Mais à 21h40, tout a basculé. «Nous condamnons fermement l’attaque surprise qui a eu lieu à la fin de la prestation de The Prophecy. Nous exprimons nos regrets à tous ceux qui ont été, comme nous, traumatisés par la violence de ces débordements. Samedi soir, notre priorité a d’abord été de veiller à ce que tous les spectateurs, les artistes et les membres de nos équipes, les organisateurs rentrent chez eux, sains et saufs. (...) Nous sommes encore sous le choc et tentons de prendre la pleine mesure de ces incidents. (...) Nous sommes tristes, mais nous sommes déterminés, plus que jamais, à continuer à valoriser ce vivre-ensemble mauricien et à œuvrer pour une île Maurice plurielle et unie (...) Nous sommes déjà passés aux évaluations d’ordre légal et juridique (...) Nous remercions tous les Mauriciens – de toutes les communautés – qui nous ont exprimé leur soutien depuis samedi soir», a déclaré la direction des Hôtels Attitude.

 


 

L’appel à la paix des religieux

 

Les tristes événements qui ont bouleversé le Gran Konser à La Citadelle interpellent plus d’un. L’évêque de Port-Louis, Mgr Jean-Michaël Durhône, a ainsi invité les Mauriciens à prier pour la paix. «Dimanche dernier, l’île Maurice s’est réveillée choquée et indignée par ce qui s’est produit la veille à la Citadelle lors d’un concert pour célébrer les 15 ans d’un groupe hôtelier.
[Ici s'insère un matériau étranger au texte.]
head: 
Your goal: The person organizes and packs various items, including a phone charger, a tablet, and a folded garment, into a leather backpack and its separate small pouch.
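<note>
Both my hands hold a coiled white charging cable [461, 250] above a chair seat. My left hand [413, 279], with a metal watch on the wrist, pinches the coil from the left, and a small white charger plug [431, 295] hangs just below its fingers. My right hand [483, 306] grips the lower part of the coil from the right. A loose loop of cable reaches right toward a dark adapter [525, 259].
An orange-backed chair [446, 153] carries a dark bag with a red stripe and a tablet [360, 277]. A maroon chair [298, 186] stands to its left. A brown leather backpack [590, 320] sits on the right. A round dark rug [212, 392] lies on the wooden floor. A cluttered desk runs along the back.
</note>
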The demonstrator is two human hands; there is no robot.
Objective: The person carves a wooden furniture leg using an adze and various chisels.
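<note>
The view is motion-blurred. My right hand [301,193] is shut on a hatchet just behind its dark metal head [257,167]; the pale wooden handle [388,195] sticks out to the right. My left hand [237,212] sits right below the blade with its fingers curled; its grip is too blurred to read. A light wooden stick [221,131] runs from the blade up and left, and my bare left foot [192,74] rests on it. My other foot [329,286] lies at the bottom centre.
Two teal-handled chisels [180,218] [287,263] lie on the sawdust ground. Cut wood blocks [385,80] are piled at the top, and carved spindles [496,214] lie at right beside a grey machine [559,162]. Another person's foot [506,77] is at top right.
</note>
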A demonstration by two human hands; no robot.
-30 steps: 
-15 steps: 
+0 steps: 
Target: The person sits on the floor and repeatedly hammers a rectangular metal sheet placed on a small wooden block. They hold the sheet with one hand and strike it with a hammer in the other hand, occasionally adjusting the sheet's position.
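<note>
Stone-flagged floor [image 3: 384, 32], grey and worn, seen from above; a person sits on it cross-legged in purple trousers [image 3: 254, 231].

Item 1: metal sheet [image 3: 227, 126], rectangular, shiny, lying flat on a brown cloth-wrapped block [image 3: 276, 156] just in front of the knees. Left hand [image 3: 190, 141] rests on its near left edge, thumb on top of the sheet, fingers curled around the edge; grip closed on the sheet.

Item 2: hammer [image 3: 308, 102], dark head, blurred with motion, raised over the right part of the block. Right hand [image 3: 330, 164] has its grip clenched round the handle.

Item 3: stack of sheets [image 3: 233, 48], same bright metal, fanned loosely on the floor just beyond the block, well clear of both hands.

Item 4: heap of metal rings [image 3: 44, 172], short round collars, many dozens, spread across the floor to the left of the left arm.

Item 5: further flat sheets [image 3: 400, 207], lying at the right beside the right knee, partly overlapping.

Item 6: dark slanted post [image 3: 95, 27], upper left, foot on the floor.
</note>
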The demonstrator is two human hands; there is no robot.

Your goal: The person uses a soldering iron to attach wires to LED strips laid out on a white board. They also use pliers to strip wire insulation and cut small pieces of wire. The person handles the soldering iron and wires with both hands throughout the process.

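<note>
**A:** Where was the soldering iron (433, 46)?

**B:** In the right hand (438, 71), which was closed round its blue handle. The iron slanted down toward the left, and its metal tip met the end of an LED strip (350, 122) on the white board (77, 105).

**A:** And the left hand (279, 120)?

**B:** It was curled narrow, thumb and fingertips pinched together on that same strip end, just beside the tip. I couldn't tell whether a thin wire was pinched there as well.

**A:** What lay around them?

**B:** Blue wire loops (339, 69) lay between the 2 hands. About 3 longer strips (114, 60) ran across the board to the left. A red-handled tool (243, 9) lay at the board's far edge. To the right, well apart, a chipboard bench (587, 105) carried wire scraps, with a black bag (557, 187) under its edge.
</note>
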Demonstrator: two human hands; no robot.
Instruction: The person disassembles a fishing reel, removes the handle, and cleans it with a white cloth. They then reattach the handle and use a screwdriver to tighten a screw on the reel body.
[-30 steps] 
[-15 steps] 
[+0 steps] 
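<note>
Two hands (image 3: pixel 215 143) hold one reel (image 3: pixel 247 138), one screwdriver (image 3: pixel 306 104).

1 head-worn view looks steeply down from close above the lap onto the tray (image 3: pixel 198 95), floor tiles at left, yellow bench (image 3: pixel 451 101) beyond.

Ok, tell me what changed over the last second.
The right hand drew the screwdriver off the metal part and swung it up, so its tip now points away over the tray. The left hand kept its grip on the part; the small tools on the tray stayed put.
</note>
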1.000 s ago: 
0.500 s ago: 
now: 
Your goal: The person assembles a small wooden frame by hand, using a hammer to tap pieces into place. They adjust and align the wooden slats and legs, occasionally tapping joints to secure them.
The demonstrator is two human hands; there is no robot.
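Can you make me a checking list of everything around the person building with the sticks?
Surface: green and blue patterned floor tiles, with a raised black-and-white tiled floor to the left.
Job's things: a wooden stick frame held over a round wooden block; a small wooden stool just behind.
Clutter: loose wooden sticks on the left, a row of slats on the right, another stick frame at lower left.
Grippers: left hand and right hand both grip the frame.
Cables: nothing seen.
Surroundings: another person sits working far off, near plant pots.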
Des artistes se produisaient et le public s’était réuni pour célébrer la fraternité et la paix. Ce qui devait être un moment d’unité et de solidarité avec les plus pauvres s’est transformé en scène d’intimidation. J’exprime ma tristesse par rapport à la façon dont ce concert qui avait pourtant obtenu l’aval de la police a été interrompu par un groupe de personnes.  Les artistes mauriciens qui se produisaient sur scène chantaient la paix et toute entrave à cette liberté d’expression peut mettre en péril la paix sociale. (...) J’invite les Mauriciens à porter dans leurs prières la paix pour notre pays et dans le monde», a déclaré Mgr Jean-Michaël Durhône. Le Sunniy ‘Ulamâ & Aïmmah Council s’est aussi exprimé sur le sujet : «La kominote mizilmann pena nanye a fer avek sa, si enn group dimounn finn al fer dezord,  fode pa met sa sapo-la lor latet la kominote mizilmann parski sa bann dimounn-la zot pa reprezant la kominote mizilmann. Premie minis inn deza prononse ki li pa pou toler sa. An tan ki Premie minis sa pei-la, li bizin asim so responsabilite (...) Nou kondann sa ak-la san reserv. Sertin dimounn finn aste lager ki pa pou nou ek tousala se enn provokasion. Eski ena sertin parti politik deryer sa pou destabiliz nou pei ? Nou pe viv dan enn pei miltirasial, miltikiltirel. Nou anvi viv an pe, trankilite ek larmoni, nou demann tou bann mizilman ek lepep morisien res kalm, pa rant dan sa piez kominal-la .»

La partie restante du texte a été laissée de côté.